What is the SMILES notation for (1S)-1-(5-bromo-4-methylthiophen-2-yl)prop-2-en-1-amine?
The canonical SMILES for (1S)-1-(5-bromo-4-methylthiophen-2-yl)prop-2-en-1-amine is C=C[C@H](N)c1cc(C)c(Br)s1.
What is the InChIKey of (1S)-1-(5-bromo-4-methylthiophen-2-yl)prop-2-en-1-amine?
The InChIKey is SDLUEIOUSSQFCL-LURJTMIESA-N. The full InChI is InChI=1S/C8H10BrNS/c1-3-6(10)7-4-5(2)8(9)11-7/h3-4,6H,1,10H2,2H3/t6-/m0/s1.
What are the key properties of (1S)-1-(5-bromo-4-methylthiophen-2-yl)prop-2-en-1-amine?
(1S)-1-(5-bromo-4-methylthiophen-2-yl)prop-2-en-1-amine has a molecular weight of 232.15 g/mol, XLogP of 3.00, 2 rotatable bonds, 1 hydrogen bond donors, and 2 hydrogen bond acceptors.

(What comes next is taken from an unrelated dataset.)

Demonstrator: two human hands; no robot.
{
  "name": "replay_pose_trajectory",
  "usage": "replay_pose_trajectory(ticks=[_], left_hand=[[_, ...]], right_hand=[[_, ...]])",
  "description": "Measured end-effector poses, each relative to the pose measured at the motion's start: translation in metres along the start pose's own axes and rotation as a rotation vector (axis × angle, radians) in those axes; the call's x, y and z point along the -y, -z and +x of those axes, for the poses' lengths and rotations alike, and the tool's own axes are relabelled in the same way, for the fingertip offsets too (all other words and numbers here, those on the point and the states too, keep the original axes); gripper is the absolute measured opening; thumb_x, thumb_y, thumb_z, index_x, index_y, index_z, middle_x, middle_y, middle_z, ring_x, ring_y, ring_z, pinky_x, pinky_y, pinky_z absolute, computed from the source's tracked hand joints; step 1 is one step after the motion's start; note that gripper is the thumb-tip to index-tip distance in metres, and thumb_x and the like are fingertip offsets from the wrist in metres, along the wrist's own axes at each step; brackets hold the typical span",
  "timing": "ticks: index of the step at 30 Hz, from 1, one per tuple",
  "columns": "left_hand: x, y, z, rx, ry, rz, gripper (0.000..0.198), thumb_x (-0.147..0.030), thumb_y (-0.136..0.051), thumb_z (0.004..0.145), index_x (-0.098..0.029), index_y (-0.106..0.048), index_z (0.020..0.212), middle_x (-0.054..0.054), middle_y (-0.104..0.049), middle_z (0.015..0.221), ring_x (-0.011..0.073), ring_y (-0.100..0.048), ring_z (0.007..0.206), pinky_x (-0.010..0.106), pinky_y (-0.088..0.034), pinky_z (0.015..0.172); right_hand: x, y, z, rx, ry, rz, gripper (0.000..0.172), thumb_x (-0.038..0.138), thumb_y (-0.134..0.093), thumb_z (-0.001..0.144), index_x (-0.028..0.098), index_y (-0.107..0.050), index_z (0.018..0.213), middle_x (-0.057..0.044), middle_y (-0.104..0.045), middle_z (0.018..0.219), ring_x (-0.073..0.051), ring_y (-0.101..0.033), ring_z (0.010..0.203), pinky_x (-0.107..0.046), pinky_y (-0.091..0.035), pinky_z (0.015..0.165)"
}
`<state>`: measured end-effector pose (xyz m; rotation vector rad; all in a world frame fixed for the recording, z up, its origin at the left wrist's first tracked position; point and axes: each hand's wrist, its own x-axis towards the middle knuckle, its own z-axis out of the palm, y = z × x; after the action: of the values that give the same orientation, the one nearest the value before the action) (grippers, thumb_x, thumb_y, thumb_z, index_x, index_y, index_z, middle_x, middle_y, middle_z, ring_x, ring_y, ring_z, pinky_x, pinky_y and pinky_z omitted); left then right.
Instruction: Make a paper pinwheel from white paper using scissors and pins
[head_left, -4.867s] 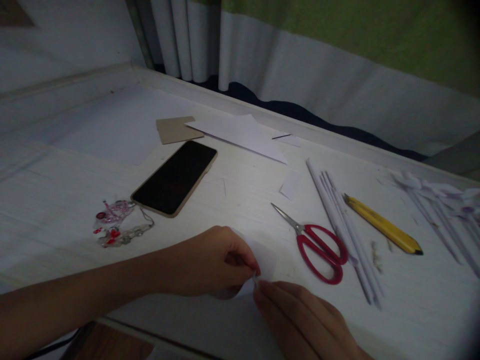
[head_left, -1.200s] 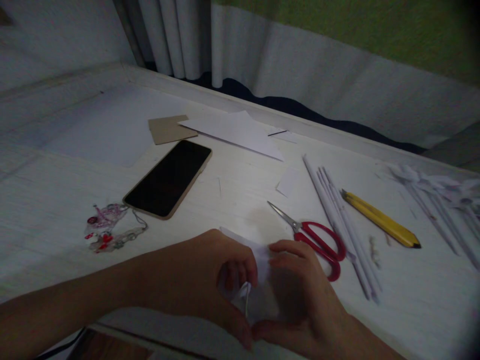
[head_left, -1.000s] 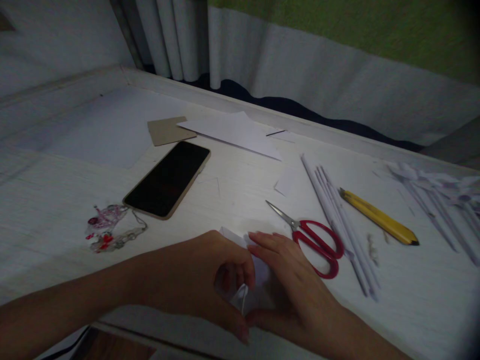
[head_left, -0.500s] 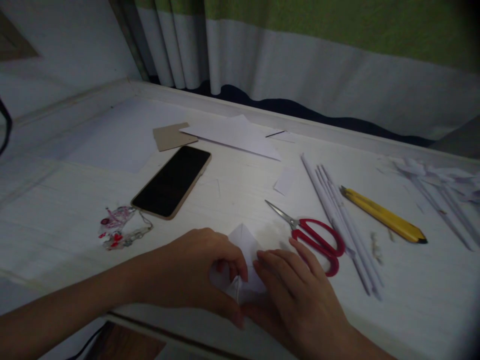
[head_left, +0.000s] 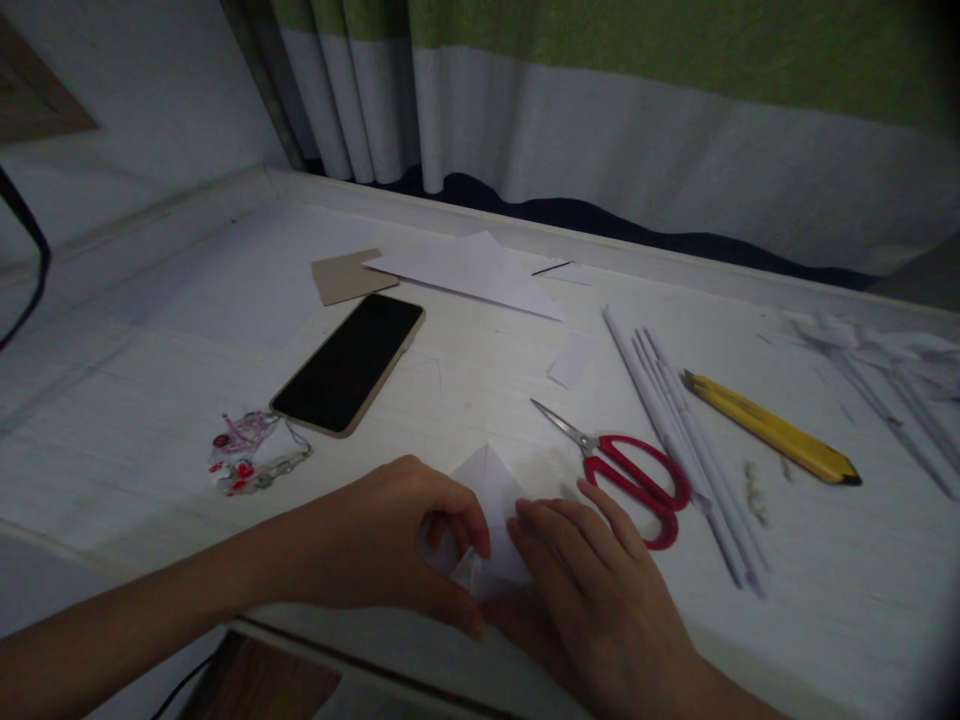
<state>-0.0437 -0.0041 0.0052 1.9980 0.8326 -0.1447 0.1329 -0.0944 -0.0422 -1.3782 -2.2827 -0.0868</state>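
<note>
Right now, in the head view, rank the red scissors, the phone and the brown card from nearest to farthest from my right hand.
1. Red scissors, just beyond the right hand, slightly to its right.
2. Phone, farther back on the left.
3. Brown card, behind the phone, farthest back.

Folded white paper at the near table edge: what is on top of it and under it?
On the folded white paper, the left hand pinches one side and the right hand presses flat; its pointed top is bare. It lies on the table; anything beneath is covered.
</note>
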Motion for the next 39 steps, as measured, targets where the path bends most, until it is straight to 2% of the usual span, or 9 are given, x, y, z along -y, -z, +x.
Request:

Where does this data come from?
All data for (1S)-1-(5-bromo-4-methylthiophen-2-yl)prop-2-en-1-amine is sourced from PubChem (CID 131039487), the world's largest open chemistry database maintained by the National Library of Medicine (NIH).